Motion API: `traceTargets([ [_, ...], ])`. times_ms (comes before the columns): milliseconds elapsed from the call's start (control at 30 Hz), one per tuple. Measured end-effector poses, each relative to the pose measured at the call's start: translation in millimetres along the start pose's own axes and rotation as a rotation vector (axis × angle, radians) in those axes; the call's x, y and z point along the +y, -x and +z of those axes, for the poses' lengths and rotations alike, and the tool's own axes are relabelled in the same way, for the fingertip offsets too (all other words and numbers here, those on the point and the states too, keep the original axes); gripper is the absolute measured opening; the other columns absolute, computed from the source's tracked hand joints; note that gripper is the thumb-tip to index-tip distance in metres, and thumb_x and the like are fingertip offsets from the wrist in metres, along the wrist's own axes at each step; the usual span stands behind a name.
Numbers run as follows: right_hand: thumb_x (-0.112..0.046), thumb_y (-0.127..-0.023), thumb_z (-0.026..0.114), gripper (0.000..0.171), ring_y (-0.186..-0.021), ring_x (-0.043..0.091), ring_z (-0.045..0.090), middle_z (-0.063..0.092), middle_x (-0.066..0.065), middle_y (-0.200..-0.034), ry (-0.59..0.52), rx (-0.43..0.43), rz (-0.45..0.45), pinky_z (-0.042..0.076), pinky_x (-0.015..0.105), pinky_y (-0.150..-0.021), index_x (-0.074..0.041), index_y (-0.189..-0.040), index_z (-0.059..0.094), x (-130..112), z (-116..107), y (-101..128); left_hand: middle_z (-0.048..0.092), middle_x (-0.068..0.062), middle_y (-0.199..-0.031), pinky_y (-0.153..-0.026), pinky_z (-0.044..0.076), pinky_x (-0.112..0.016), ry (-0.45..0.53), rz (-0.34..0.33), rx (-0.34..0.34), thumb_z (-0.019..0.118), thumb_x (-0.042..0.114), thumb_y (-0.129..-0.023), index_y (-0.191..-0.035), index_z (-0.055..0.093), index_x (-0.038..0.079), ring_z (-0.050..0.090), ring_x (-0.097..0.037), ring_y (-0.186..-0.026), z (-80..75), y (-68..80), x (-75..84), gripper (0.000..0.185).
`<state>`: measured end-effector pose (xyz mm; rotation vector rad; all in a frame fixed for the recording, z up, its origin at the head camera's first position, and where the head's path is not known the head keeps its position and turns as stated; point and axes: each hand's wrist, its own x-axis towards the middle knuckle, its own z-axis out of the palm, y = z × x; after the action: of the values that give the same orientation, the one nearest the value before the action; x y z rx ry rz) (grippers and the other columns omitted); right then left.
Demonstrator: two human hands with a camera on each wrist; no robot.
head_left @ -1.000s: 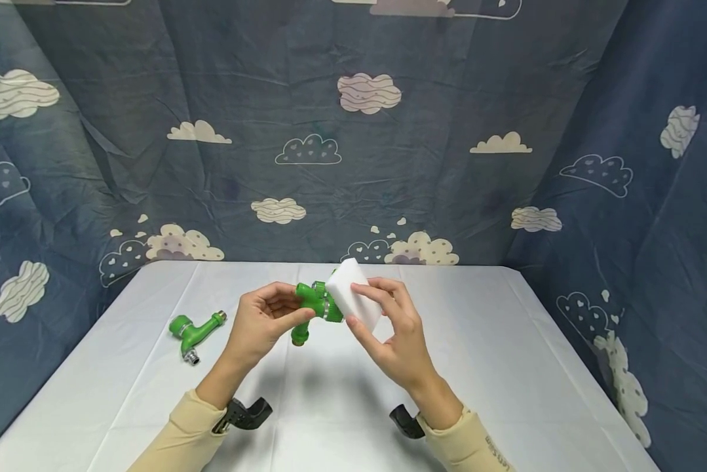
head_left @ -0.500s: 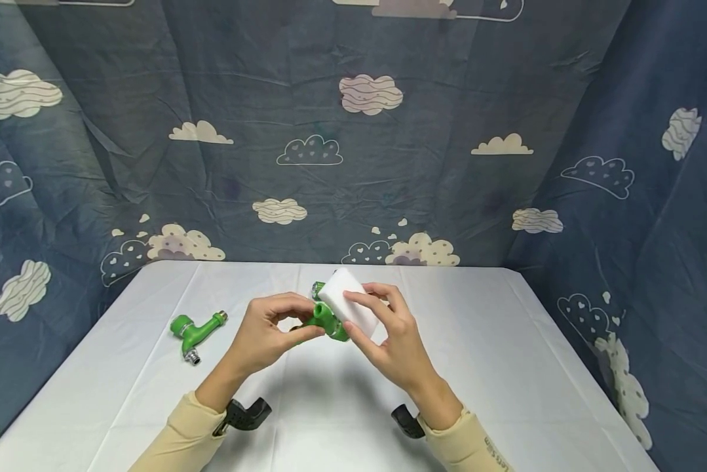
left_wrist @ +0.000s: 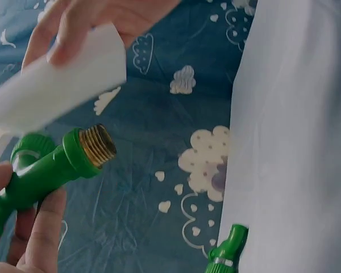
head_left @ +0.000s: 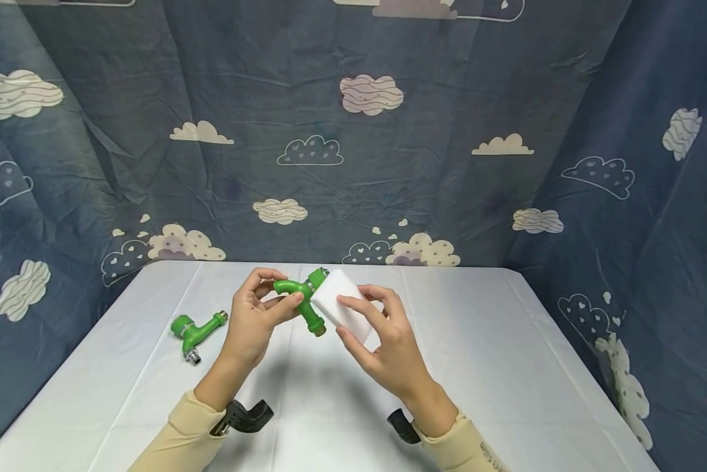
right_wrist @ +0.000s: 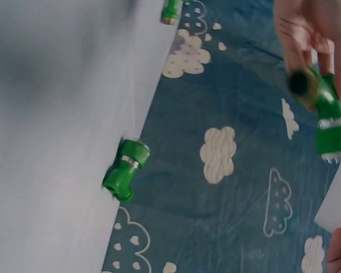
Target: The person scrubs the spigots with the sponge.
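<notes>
My left hand (head_left: 251,324) pinches a green plastic tap (head_left: 308,313) between thumb and fingers, above the table. Its brass threaded end (left_wrist: 98,146) points away from the hand in the left wrist view. Opposite it, my right hand (head_left: 397,347) grips a white sponge block (head_left: 343,303) by its sides. The sponge lies against or just beside the tap's knob (right_wrist: 333,136); whether they touch I cannot tell. A second green tap (head_left: 195,335), with a metal spout tip, rests on the table to the left.
Another green tap (right_wrist: 125,169) lies near the table's far edge in the right wrist view, mostly hidden behind my hands in the head view. A white cloth covers the table (head_left: 483,367). A dark blue cloud-patterned curtain (head_left: 424,183) stands behind and at both sides.
My left hand has turned the tap, so its spout now points left and its threaded end down. The sponge has shifted slightly left and down with my right hand.
</notes>
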<state>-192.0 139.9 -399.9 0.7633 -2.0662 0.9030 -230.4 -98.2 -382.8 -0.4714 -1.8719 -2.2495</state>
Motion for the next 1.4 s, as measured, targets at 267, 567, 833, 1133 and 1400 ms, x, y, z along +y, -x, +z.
traceTargets([
  [267,-0.019,-0.085,0.092,0.051,-0.119,0.033,0.061,0.062,0.017,-0.133,0.165,-0.024,-0.102,0.059,0.047,-0.092,-0.023,-0.132,0.074,0.9,10.9,5.2,0.069,-0.003,-0.098,-0.080,0.069,-0.034,-0.001,-0.043,0.088,0.078,-0.009,-0.091,-0.112,0.057,-0.003,0.080,-0.014,-0.083,5.6,2.0,1.6,0.031],
  [567,-0.019,-0.086,0.090,0.047,-0.115,0.034,0.063,0.063,0.015,-0.131,0.233,-0.073,-0.037,0.057,0.048,-0.093,-0.024,-0.130,0.074,16.2,9.1,7.3,0.070,-0.002,-0.093,-0.078,0.069,-0.036,0.040,0.002,0.214,0.078,-0.015,-0.088,-0.101,0.059,0.000,0.079,-0.015,-0.077,-1.1,-3.4,5.8,0.027],
  [833,-0.018,-0.089,0.088,0.046,-0.117,0.033,0.064,0.062,0.015,-0.133,0.127,-0.012,0.078,0.058,0.046,-0.087,-0.021,-0.132,0.073,26.2,-1.6,2.8,0.066,-0.004,-0.098,-0.088,0.068,-0.035,0.211,-0.010,0.280,0.071,-0.014,-0.095,-0.087,0.051,0.008,0.080,-0.017,-0.090,-6.8,-7.3,9.2,0.031],
  [1133,-0.013,-0.094,0.082,0.047,-0.117,0.023,0.063,0.067,0.002,-0.134,-0.182,0.060,0.235,0.050,0.032,-0.079,-0.023,-0.138,0.069,10.5,-0.2,-2.1,0.064,-0.001,-0.106,-0.098,0.065,-0.034,0.349,-0.135,0.176,0.063,-0.002,-0.105,-0.098,0.054,0.016,0.075,-0.015,-0.106,8.5,4.7,5.6,0.022],
  [1400,0.004,-0.095,0.074,0.051,-0.117,0.013,0.059,0.064,0.010,-0.136,-0.348,0.087,0.252,0.050,0.022,-0.082,-0.008,-0.143,0.060,-2.4,-3.0,3.9,0.073,0.001,-0.104,-0.090,0.065,-0.026,0.322,-0.195,0.055,0.066,-0.002,-0.104,-0.113,0.060,0.020,0.078,-0.014,-0.093,20.3,17.7,-7.2,0.024],
])
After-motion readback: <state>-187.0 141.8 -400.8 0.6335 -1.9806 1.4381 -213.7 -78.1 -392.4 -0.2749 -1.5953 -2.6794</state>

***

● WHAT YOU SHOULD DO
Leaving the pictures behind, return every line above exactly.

● EXERCISE SOLUTION
Motion API: `traceTargets([ [_, ...], ])`. times_ms (comes before the columns): milliseconds elapsed from the call's start (control at 30 Hz), one per tuple. Measured end-effector poses, each relative to the pose measured at the call's start: translation in millimetres along the start pose's own axes and rotation as a rotation vector (axis × angle, radians) in those axes; the call's x, y and z point along the +y, -x and +z of those axes, for the poses' lengths and rotations alike, and the tool's own axes are relabelled in the same way, for the fingertip offsets too (all other words and numbers here, those on the point and the states too, keep the original axes); gripper is the absolute measured opening; the other columns absolute, computed from the source's tracked hand joints; note that gripper is the thumb-tip to index-tip distance in metres, and thumb_x and the like are fingertip offsets from the wrist in metres, along the wrist's own axes at each step; the usual span stands behind a name.
Numbers run as follows: right_hand: thumb_x (-0.112..0.046), thumb_y (-0.127..-0.023), thumb_z (-0.026..0.114), gripper (0.000..0.171), ring_y (-0.186..-0.021), ring_x (-0.043..0.091), ring_z (-0.045..0.090), middle_z (-0.063..0.092), middle_x (-0.066..0.065), middle_y (-0.200..-0.034), ry (-0.59..0.52), rx (-0.43..0.43), rz (-0.45..0.45), pinky_z (-0.042..0.076), pinky_x (-0.015..0.105), pinky_y (-0.150..-0.021), index_x (-0.074..0.041), index_y (-0.189..-0.040), index_z (-0.059..0.094), x (-130..112), z (-116..107), y (-101..128); left_hand: middle_z (-0.048..0.092), middle_x (-0.068..0.062), middle_y (-0.199..-0.031), pinky_y (-0.153..-0.026), pinky_z (-0.044..0.076), pinky_x (-0.112..0.016), ry (-0.45..0.53), rz (-0.34..0.33), rx (-0.34..0.34), thumb_z (-0.019..0.118), thumb_x (-0.042..0.114), thumb_y (-0.129..-0.023), index_y (-0.191..-0.035), index_z (-0.055..0.093), index_x (-0.038..0.079), ring_z (-0.050..0.090), ring_x (-0.097..0.037), ring_y (-0.186..-0.026), z (-80..75), y (-68..80), x (-75..84), gripper (0.000..0.185).
`<state>`: measured end-effector pose (xyz mm; rotation vector rad; all in a frame fixed for the recording, z up, its origin at the head camera's first position, and where the head's path is not known the head keeps its position and turns as stated; point and axes: each hand's wrist, its own x-axis towards the middle knuckle, its own z-axis out of the palm, y = z × x; after the action: of the values that give the same orientation, the one nearest the value before the action; x y z rx ry rz) (grippers and the other columns omitted); right then left.
Demonstrator: two human hands with a camera on each wrist; no robot.
head_left @ -1.000s: 
head_left @ -0.500s: 
left_wrist @ +0.000s: 
head_left @ +0.000s: 
right_wrist @ +0.000s: 
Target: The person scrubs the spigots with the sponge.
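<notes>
My left hand (head_left: 251,324) pinches a green plastic tap (head_left: 308,313) between thumb and fingers, above the table. Its brass threaded end (left_wrist: 98,146) points away from the hand in the left wrist view. Opposite it, my right hand (head_left: 397,347) grips a white sponge block (head_left: 343,303) by its sides. The sponge lies against or just beside the tap's knob (right_wrist: 333,136); whether they touch I cannot tell. A second green tap (head_left: 195,335), with a metal spout tip, rests on the table to the left.
Another green tap (right_wrist: 125,169) lies near the table's far edge in the right wrist view, mostly hidden behind my hands in the head view. A white cloth covers the table (head_left: 483,367). A dark blue cloud-patterned curtain (head_left: 424,183) stands behind and at both sides.
My left hand has turned the tap, so its spout now points left and its threaded end down. The sponge has shifted slightly left and down with my right hand.
</notes>
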<state>-192.0 139.9 -399.9 0.7633 -2.0662 0.9030 -230.4 -98.2 -382.8 -0.4714 -1.8719 -2.2495</state>
Motion for the next 1.4 s, as measured, targets at 267, 567, 833, 1133 and 1400 ms, x, y, z along +y, -x, +z.
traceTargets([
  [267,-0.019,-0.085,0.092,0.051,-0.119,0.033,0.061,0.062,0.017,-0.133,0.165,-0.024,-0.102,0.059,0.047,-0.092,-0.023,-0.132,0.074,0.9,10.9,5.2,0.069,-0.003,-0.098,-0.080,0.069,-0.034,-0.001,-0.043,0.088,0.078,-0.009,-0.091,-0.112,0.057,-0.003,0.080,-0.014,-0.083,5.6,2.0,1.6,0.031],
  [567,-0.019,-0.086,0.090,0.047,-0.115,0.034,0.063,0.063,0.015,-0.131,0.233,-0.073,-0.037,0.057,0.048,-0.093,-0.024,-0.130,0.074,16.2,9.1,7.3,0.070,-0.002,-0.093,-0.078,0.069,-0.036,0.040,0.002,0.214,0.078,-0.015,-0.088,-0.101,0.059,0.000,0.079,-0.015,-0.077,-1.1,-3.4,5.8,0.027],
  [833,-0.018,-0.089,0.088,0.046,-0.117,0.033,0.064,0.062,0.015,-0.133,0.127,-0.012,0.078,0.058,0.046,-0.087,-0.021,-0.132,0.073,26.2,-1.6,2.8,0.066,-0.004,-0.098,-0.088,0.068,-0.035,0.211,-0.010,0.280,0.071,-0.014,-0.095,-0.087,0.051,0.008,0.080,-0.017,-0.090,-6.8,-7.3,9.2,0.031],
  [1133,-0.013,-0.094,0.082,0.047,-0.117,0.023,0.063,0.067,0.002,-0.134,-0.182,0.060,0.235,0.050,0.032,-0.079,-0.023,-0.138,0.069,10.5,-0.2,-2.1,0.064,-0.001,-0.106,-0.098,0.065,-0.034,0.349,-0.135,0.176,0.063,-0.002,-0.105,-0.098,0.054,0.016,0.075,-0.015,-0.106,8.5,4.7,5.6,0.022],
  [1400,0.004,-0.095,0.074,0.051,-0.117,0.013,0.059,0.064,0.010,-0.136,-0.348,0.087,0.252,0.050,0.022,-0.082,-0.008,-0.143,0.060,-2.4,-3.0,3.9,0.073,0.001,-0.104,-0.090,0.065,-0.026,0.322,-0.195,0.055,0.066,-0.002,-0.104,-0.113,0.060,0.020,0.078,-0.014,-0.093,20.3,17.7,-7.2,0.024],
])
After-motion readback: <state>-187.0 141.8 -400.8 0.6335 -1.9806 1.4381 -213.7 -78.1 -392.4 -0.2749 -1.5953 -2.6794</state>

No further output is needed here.